TASK REQUIREMENTS → Please copy every line of the material exactly.

MATERIAL PROVIDED →
======
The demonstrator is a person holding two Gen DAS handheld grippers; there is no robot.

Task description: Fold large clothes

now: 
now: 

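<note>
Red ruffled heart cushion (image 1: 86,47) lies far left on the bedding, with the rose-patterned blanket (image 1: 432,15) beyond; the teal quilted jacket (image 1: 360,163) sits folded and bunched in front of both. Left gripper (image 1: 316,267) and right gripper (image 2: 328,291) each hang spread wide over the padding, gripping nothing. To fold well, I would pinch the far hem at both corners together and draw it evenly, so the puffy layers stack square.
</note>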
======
TASK RESPONSE →
The demonstrator is a person holding two Gen DAS handheld grippers; there is no robot.

Task description: Fold large clothes

now: 
now: 

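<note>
Red ruffled heart cushion (image 1: 86,47) lies far left on the bedding, with the rose-patterned blanket (image 1: 432,15) beyond; the teal quilted jacket (image 1: 360,163) sits folded and bunched in front of both. Left gripper (image 1: 316,267) and right gripper (image 2: 328,291) each hang spread wide over the padding, gripping nothing. To fold well, I would pinch the far hem at both corners together and draw it evenly, so the puffy layers stack square.
</note>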

This finishes the output.